0
Yorum
1
Beğeni
0,0
Puan
212
Okunma
Jülide hayatı boyunca hep mantığıyla karar veren bir kadın olmuştu. Kalbinin sesini dinlerse hayatın ipleri elinden kaçar korkusuyla, umudunu yıllarca bilindik limanlara demirlemişti. Sırtı uzak denizlere daima dönüktü zira yeni denizler keşfetmek, uzak hülyalara dalmak için heyecan da duymazdı. Hayatı çoğu kez farkına bile varmadan kaçırırdı, belki de onun perspektifinde, bir konuda başarılı olup kendini kanıtlamak her şeyden daha önemliydi. Jale ise tam tersi bir karaktere sahipti, oldum olası kalbi güzel başında atarcasına duygularına bel bağlardı. Bazı zamanlar öylesine duygusallaşırdı ki ağlamaktan bile çekinmez, çocuk gibi hislerinin onu ele geçirmesine izin verirdi.
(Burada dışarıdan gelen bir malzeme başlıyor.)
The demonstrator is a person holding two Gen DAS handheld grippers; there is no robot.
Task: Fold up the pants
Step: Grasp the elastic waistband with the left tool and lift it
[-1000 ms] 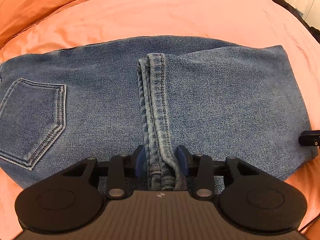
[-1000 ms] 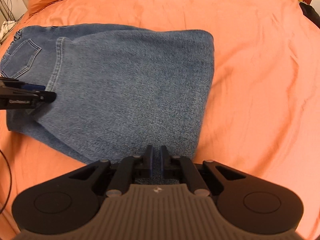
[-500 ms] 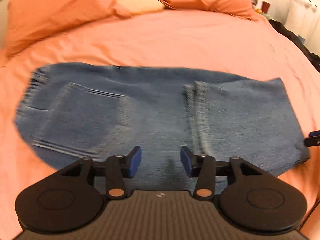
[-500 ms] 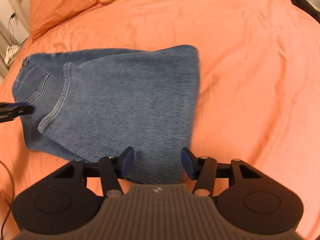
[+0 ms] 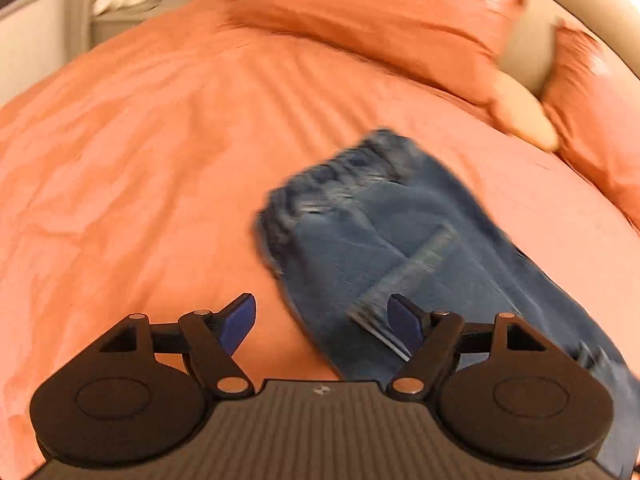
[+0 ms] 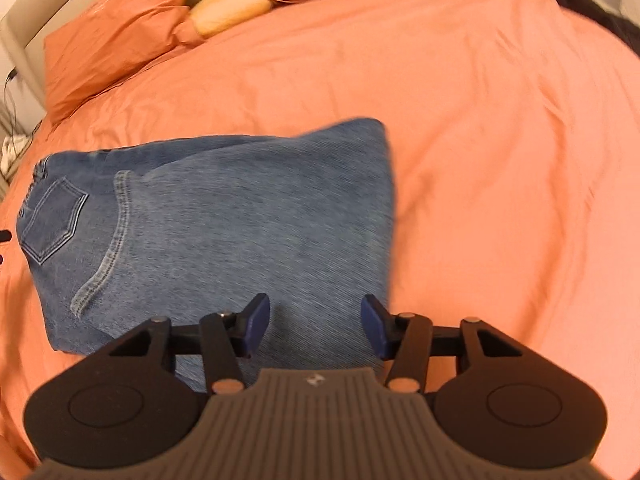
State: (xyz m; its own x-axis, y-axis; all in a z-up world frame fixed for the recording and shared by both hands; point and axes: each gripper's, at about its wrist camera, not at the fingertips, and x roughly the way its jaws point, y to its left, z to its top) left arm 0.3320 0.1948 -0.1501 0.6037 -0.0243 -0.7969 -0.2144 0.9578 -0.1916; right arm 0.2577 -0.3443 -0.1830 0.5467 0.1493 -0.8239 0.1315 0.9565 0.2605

İki kardeş de hayatı uçlarda yaşardı, biri aşırı duygusal ve sevgi dolu diğeri ise mantıklı ve taş kalpliydi. Kız kardeş zıt karakterler olduğundan pek anlaşamaz, çokça kavga eder ama hemen barışırlardı. Kavga sonrasında barışmazlarsa kavganın onlar için ne önemi vardı? Büyük kavgalar onları üzerdi, haksız olan hangisiyse barışamayacakları korkusuyla tasalanır fakat her defasında bir şekilde barışırlardı. Kardeşlik, kolayca kopamayacak büyük bir bağ gibiydi. Birbirini iyi anlamda desteklemek, affetmek, sevmek bunlar olmadan bir anlamı yoktu. Jale ve Jülide, onlar bilmese de bu hikâyede hep kardeş kalacaklardı. Hiç ayrılmayacak, tekrar eden kavgalar sonrasında bir yol bulup yine barışacaklardı.
Herkes yatağına çekilmiş, vakit geç olmuştu. Jale ve ablası Jülide uyku tutmadığından ayaklanmış, mahmur bakışlı sarı duvarların çevrelediği salonda oturup kalmışlardı. Misafirler gittikten sonra üst kattaki yatak odalarına hiç çıkmamışlardı. Bir süre hararetli bir şekilde konuşup farklı konular arasında dolaştılar. Jülide gözünde canlanan anıların verdiği heyecanla, “Jale hatırlıyor musun? Sen küçükken de buraya gelirdik. Radyoda ‘Ada Sahillerinde Bekliyorum’ her çaldığında ayağa kalkıp, bir o yana bir bu yana sallanıp etrafta süzülürken dans ederdin. Yarım yamalak konuşmanla şarkı söylerdin. O küçük halinle çok komiktin.” dedi. Jale, “Arabesk sevmem aslında... Ama doğru, küçükken o şarkıyı çok severdim. İçimde bir çocuk var hâlâ, belki de hiç büyütmediğim.” dedi. Jülide, kardeşi böyle konuştuğu zamanlarda onu romantik ama bir o kadar tuhaf bulur, yoğun hisleri onun için bir anlam ifade etmezdi. Sıkılmış bir ses tonuyla, “Yine başladın… Haydi! Bana mutfaktan bir bardak su getir.” dedi.
Jale mutfağa gidince dolabı açtı, bardağı eline almasıyla elinden kayıp yere düşürmesi bir oldu. Jülide arkasında belirmişti, “Senden kırk yılda bir, bir bardak su istedik onun da bardağını kırdın. Kenara çekil de ben alayım.” dedi. Dolaptan aldığı bardağa sürahiden doldurduğu suyu kana kana içti. Jale, “Ben isteyerek kırdım çünkü değil mi? İyi… Bir dahakine sen alırsın o zaman.” dedi. Jülide “Senin dilin çok uzadı. Kapının arkasında faraş olacaktı onunla cam kırıklarını alıver. Sabah kahvaltı hazırlarken birinin ayağına batmasın. Ben yatıyorum, iyi geceler.” dedi. Jale eline aldığı faraşla yerdeki cam kırıklarını hızlıca süpürdü, eve geldiğinde mutfak tezgâhına bıraktığı limonu alıp dolaptan çıkardığı ahşap kesme tahtasının üzerinde ikiye böldü. Bir bardağa sıktığı limon suyuna daldırdığı parmağını sağ göğsündeki örümcek ısırığının üzerinde gezdirdi. Limonu sürünceye kadar yarası iyice şişmiş etrafındaki kızarıklık büyümüştü.